* [Task to carry out]
Lines before the one containing "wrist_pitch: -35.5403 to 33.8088" are left out; output the rest of the data exactly, through the final line.
-- The data follows --
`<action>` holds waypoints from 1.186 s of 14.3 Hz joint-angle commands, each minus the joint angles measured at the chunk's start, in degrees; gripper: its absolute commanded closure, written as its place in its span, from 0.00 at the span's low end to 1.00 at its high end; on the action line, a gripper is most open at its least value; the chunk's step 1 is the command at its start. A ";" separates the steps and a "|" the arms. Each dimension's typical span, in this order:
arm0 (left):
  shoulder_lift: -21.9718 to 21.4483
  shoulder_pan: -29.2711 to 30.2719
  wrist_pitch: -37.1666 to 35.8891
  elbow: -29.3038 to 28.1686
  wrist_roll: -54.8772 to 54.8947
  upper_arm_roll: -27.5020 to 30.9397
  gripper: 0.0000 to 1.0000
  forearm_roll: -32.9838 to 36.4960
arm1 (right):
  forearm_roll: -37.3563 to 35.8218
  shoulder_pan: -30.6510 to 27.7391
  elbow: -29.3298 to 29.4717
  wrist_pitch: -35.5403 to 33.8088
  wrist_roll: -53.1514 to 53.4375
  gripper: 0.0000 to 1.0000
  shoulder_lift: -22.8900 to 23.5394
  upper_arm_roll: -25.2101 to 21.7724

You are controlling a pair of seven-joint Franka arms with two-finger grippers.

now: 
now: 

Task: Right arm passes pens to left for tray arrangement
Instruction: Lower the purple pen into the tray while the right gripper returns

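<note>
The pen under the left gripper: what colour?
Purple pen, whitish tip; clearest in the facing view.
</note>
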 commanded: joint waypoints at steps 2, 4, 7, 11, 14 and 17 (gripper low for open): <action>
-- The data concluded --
* [Reply to the exercise]
  wrist_pitch: -35.5403 to 33.8088
  wrist_roll: -53.1514 to 53.4375
  gripper: 0.0000 to 1.0000
  shoulder_lift: -22.8900 to 23.5394
  upper_arm_roll: -25.2101 to 21.7724

You are controlling a pair of seven-joint Franka arms with two-finger grippers.

now: 
now: 

Task: Right arm passes pens to left for tray arrangement
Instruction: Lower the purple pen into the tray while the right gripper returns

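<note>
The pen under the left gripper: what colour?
Purple pen, whitish tip; clearest in the facing view.
</note>
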 commanded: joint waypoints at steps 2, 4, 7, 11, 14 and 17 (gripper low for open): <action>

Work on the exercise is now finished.